Day Two of AIMed Europe 2019 was marked by a series of panel discussions on the impact of technology and innovations in medicine and healthcare, use of artificial intelligence (AI) in hospitals and healthcare organizations across Europe, and broader topics including perception of AI, guidelines and regulations, data, policy and security, and so on. 

We think we know AI but we don’t 

“Are we ready for AI?” and “How do we get ready for AI?” were respectively asked at one of the sessions moderated by Hassan Chaudhury, Digital Health Lead, UK Department for International Trade. With that, Dr. Anushka Patchava, Expert Advisor in AI, United Nations (CEFACT) thought although many claimed that they are working with AI, very few actually understand what they are really doing. 

(Left to Right): Hassan Chauhury, Jessica Morley, Dr. Anushka Patchava, Elenora Harwich, and Dr. Stylianos Kampakis

For example, in insurance, a claim is often submitted and processed by a robot, but the industry is not able to go beyond that due to the lack of data and the inability to teach machines what is relevant. Even if machines are taught, they cannot consciously handle information the way human do. As such, augmented intelligence or technology which amplify human’s capabilities to make better decisions, is preferred. 

Elenora Harwich, Director of Research and Head of Digital & Tech Innovation of Reform agreed. She added, often, people do not question who has the authority to build an AI solution, who get to use it, and the value exchange between sectors that are sharing the eventual technology and collected data. “There is a gap between promotional claims, reports from media and what is actually happening,” Harwich commented. 

Dr. Stylianos Kampakis, Research Fellow, University College London’s Centre for Blockchain Technologies said the confusion is aggravated as the general public tend to hold onto a defensive view towards AI; thinking big companies are stealing their personal data and they are not comfortable with the fact that machines have the capabilities to make decisions. 

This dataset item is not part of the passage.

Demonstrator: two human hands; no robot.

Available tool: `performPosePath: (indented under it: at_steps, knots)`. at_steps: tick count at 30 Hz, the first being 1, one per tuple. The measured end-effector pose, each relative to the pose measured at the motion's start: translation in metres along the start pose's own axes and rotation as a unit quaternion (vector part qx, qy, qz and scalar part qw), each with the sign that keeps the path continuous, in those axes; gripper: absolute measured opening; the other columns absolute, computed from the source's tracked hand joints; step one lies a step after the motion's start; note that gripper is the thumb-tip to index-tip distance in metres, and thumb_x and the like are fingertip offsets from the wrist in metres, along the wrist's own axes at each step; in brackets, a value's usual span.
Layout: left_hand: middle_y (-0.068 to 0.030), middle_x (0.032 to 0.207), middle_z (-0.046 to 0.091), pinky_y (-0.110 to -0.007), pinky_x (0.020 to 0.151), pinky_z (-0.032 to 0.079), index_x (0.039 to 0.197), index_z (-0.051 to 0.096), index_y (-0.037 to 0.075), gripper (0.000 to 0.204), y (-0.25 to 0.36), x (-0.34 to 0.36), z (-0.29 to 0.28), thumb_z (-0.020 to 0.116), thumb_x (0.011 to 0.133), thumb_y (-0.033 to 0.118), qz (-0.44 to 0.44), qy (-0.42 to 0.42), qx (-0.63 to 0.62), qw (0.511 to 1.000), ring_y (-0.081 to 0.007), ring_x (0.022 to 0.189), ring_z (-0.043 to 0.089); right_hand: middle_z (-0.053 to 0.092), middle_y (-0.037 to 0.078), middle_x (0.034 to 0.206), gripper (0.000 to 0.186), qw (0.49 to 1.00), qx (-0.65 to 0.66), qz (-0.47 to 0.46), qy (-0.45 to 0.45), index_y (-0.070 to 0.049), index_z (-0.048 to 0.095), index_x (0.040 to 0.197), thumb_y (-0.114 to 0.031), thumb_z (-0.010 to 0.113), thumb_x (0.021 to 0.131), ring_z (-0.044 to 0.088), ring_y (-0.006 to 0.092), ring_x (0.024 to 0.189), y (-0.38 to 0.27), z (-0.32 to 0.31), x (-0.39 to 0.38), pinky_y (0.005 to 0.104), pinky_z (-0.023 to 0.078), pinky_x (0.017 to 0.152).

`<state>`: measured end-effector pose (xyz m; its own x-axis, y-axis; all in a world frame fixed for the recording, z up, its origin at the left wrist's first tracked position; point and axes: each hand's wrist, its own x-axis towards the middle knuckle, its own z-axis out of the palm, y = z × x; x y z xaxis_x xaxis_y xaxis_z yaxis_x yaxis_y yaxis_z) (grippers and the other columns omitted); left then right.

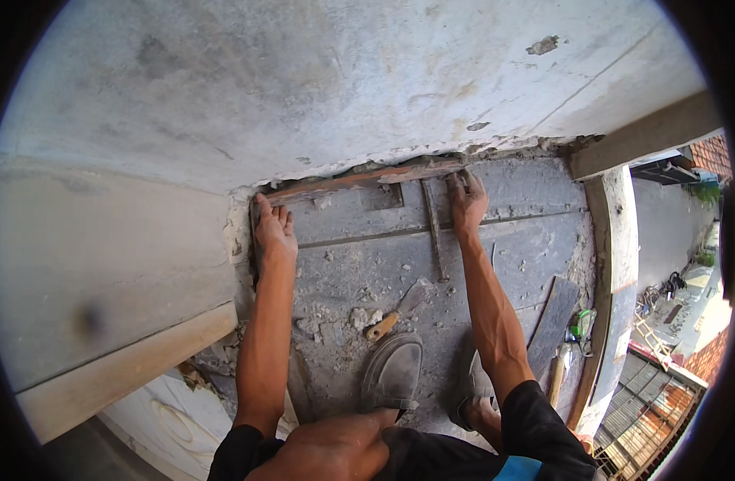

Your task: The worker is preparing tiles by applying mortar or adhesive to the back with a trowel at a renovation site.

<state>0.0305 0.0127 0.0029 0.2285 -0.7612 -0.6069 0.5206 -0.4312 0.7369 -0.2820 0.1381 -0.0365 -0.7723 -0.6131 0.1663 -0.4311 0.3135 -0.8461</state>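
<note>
A long, narrow strip with a reddish-brown edge, probably cut tile, lies along the foot of the pale wall. At its left end is my left hand, index finger stretched to the strip's tip and the other fingers partly curled. My right hand grips the opposite end with bent fingers; the fingertips are partly hidden. Just left of that hand, a thin metal bar lies on the dusty grey floor. Under the strip's middle is a small dark rectangular patch in the floor.
Near my shoes lie a putty knife and mortar crumbs. To the right are a dark tile strip, a green tape measure and a wooden-handled hammer. Beyond the right-hand post the ground drops away.
</note>
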Motion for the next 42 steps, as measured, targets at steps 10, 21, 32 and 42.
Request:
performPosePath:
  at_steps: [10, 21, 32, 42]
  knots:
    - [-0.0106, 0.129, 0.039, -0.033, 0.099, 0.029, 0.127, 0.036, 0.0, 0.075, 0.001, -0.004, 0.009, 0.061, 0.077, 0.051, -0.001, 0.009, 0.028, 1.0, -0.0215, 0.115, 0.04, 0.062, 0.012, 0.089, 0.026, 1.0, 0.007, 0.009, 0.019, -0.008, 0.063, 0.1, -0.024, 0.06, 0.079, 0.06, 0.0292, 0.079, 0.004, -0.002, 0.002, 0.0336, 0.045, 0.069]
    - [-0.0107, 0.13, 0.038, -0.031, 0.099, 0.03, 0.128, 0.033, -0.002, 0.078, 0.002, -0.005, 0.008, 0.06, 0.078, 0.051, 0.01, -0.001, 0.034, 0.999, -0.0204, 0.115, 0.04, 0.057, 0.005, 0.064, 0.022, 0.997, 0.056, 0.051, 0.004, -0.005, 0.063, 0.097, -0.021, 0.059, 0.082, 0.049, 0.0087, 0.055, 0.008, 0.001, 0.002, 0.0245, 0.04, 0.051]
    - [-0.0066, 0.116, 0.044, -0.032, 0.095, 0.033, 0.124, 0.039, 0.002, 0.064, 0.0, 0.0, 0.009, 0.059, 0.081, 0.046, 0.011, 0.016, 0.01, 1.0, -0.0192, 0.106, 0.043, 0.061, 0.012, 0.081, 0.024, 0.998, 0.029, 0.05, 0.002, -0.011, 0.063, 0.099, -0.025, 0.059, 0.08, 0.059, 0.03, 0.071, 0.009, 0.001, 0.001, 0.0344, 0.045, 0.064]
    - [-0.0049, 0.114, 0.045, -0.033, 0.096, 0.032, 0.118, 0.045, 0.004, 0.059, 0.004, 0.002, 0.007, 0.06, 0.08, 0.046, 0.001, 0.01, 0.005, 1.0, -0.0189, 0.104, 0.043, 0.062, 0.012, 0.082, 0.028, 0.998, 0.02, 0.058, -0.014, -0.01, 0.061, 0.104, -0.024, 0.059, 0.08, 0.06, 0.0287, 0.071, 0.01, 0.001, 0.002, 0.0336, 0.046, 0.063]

So, how can we get ready for AI? 

Jessica Morley, AI Subject Matter Expert of NHSx suggested going back to basics; ensuring public education and the right framework and standards are in place. Dr. Kampakis echoed that, he said the government should take the lead in such an effort. Also, there is a need to invest more resources to address the Blackbox challenge or why AI is deriving at the answer as it should. 

Panel members discussing some of the questions posted by attendees sent via the AIMed Europe application

On the other hand, Harwich believed improving the accessibility of data may make a difference. Presently, there is an insufficient amount of good quality data and infrastructure which support scaling of AI-driven tools. Most of the responsibilities around controlling data, adhering to regulatory processes, and minding biases in data are all on the shoulders of entrepreneurs who are developing the solutions. Sadly, there aren’t many who will check on the quality of these training, validating and testing data. 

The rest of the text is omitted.